- _Problem description_: Your answer should be the full listing, copied word for word.

Input data START

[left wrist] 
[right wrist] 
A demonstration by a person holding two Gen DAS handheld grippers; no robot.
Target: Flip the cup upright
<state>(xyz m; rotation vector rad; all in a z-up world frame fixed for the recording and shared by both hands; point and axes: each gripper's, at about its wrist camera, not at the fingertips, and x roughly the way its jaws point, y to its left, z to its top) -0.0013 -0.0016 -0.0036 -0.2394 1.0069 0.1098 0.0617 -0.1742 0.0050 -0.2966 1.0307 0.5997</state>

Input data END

- _Answer section_:
[left wrist] 
[right wrist] 
A demonstration by a person holding two Gen DAS handheld grippers; no robot.
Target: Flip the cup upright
<state>(xyz m; rotation vector rad; all in a z-up world frame fixed for the recording and shared by both hands; point and axes: each gripper's, at about its wrist camera, not at the fingertips, and x roughly the way its jaws point, y to its left, z to its top) -0.0013 -0.0016 -0.0036 -0.2394 1.0069 0.1098 0.0617 -0.1742 0.0050 -0.2966 1.0307 0.5997</state>

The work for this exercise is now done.